Go to the line containing "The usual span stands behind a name" in the records below and print it and every following line exactly, on through the line containing "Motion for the", then stop.

Stored dataset items =

┄┄┄┄┄┄┄┄┄┄

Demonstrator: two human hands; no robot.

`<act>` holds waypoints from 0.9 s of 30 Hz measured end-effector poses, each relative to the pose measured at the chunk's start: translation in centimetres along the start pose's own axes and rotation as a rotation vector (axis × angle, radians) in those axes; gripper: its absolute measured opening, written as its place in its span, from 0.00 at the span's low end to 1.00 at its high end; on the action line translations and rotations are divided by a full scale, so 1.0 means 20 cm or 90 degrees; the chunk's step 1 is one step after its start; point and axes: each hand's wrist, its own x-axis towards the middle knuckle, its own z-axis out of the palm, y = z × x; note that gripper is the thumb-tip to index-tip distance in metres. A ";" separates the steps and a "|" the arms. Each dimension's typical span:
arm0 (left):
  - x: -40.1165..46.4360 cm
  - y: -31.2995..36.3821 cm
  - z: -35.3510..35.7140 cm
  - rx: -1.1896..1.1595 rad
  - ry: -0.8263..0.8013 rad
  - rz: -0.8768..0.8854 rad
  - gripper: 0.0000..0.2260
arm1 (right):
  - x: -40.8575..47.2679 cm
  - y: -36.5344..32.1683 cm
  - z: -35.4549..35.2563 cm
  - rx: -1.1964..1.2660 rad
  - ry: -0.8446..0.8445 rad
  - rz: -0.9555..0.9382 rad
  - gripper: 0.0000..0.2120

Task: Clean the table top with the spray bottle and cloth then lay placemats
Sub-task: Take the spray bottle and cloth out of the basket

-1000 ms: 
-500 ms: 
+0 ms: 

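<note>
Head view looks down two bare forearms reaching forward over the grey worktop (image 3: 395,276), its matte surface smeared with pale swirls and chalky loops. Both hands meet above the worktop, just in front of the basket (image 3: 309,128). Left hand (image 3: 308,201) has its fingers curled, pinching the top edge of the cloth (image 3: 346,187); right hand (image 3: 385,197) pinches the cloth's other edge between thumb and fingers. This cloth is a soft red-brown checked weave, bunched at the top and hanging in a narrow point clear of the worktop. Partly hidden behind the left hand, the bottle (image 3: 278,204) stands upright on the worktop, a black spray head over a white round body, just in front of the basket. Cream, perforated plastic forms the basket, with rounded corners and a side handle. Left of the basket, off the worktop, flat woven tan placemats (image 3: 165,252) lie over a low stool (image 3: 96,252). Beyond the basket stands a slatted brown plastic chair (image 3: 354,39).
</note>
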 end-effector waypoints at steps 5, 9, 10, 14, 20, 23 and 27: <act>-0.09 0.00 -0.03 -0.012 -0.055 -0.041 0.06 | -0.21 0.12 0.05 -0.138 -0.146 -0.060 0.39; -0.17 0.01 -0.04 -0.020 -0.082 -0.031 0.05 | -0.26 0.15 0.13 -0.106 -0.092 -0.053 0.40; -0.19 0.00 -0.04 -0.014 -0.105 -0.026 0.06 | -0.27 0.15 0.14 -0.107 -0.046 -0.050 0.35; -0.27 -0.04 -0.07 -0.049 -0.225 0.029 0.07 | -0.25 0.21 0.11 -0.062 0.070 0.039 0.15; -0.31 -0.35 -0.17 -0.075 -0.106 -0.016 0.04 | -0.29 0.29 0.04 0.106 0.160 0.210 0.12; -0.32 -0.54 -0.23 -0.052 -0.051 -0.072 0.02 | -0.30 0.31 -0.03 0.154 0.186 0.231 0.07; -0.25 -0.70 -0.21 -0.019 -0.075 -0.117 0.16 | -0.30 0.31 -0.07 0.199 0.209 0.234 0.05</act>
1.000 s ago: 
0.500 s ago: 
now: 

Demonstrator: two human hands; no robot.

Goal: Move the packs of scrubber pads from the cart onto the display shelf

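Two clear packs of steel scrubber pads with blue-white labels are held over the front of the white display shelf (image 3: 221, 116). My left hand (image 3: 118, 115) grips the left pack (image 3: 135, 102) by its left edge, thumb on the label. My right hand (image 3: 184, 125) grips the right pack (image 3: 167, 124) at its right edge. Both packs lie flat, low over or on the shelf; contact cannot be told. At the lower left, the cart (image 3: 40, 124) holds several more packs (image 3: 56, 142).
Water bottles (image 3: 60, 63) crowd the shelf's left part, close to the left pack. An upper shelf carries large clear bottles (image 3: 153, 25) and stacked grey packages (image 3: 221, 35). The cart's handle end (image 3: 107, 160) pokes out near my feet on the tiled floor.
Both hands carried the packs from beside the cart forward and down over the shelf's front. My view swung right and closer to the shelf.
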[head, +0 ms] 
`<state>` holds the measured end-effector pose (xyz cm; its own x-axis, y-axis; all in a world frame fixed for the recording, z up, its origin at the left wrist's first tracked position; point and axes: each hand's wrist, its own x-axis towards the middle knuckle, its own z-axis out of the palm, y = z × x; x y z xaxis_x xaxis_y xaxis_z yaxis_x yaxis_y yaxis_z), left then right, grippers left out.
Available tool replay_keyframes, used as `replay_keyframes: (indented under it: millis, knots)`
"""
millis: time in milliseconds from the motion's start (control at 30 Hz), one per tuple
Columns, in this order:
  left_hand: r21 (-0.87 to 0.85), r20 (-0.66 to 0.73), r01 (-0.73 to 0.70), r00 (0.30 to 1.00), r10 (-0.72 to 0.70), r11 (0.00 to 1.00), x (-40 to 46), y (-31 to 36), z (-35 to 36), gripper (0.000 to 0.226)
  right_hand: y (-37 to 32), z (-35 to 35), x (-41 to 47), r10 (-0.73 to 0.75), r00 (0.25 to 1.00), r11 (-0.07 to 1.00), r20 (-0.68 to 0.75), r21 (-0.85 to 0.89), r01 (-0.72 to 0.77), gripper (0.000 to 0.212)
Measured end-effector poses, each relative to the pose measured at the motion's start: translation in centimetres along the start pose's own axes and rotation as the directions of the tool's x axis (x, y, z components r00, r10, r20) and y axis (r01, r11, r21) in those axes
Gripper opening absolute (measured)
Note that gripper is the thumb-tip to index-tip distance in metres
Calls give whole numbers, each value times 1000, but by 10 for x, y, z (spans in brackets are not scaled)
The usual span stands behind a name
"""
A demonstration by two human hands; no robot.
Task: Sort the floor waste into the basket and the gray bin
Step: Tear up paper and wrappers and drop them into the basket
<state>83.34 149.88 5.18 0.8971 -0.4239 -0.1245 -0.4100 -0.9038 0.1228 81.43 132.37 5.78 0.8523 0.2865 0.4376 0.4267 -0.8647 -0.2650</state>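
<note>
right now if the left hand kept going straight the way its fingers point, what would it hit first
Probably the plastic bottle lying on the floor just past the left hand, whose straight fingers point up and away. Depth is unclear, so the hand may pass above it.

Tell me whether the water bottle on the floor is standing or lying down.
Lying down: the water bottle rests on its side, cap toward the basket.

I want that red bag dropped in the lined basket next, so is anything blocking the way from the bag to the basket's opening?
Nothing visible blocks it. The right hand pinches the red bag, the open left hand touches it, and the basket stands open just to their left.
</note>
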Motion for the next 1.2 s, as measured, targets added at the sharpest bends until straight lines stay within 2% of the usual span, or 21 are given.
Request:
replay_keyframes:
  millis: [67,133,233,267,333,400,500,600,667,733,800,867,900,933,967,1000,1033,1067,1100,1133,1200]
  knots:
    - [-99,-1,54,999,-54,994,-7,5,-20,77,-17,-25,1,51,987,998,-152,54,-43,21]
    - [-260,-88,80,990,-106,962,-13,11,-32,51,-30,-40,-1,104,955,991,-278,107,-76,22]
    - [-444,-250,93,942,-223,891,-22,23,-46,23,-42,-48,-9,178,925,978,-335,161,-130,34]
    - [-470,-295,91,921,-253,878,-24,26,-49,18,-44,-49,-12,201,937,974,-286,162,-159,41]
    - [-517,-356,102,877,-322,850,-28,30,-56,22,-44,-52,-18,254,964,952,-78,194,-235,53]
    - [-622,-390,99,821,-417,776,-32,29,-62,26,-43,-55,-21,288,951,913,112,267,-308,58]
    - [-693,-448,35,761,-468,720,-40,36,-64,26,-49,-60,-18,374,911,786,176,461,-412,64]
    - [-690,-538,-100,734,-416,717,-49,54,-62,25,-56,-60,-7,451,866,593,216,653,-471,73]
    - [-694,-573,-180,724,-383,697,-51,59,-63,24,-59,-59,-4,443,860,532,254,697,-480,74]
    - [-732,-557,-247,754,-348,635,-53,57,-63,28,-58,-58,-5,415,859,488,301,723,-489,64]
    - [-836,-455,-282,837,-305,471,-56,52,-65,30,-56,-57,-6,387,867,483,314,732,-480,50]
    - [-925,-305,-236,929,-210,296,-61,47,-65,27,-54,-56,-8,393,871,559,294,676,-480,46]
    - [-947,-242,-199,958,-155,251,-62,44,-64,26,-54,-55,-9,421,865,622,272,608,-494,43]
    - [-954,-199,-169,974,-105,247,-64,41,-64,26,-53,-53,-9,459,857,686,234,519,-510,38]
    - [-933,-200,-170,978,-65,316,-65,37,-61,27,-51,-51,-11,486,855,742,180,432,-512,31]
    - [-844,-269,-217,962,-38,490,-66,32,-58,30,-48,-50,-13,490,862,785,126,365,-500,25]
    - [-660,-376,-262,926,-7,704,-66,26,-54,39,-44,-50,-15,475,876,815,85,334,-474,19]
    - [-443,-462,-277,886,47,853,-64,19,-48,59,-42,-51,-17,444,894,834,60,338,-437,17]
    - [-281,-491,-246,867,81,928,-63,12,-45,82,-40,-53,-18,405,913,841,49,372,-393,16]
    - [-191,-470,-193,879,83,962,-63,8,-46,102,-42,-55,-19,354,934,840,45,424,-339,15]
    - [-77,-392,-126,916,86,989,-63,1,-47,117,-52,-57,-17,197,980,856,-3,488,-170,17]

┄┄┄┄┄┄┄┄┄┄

SOLUTION TO THE EXERCISE =
The usual span stands behind a name
"""
A demonstration by two human hands; no robot.
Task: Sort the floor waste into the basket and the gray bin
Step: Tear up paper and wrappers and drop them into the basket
<state>83.34 149.88 5.18 0.8971 -0.4239 -0.1245 -0.4100 -0.9038 0.1228 81.43 132.37 5.78 0.8523 0.2865 0.4376 0.4267 -0.8647 -0.2650</state>
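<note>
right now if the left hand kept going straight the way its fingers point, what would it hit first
Probably the plastic bottle lying on the floor just past the left hand, whose straight fingers point up and away. Depth is unclear, so the hand may pass above it.

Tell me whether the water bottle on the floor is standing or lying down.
Lying down: the water bottle rests on its side, cap toward the basket.

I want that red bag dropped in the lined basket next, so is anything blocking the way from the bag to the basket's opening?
Nothing visible blocks it. The right hand pinches the red bag, the open left hand touches it, and the basket stands open just to their left.
</note>
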Motion for the next 1.2 s, as measured, targets added at the sharpest bends until straight lines stay within 2% of the usual span, or 21 are given.

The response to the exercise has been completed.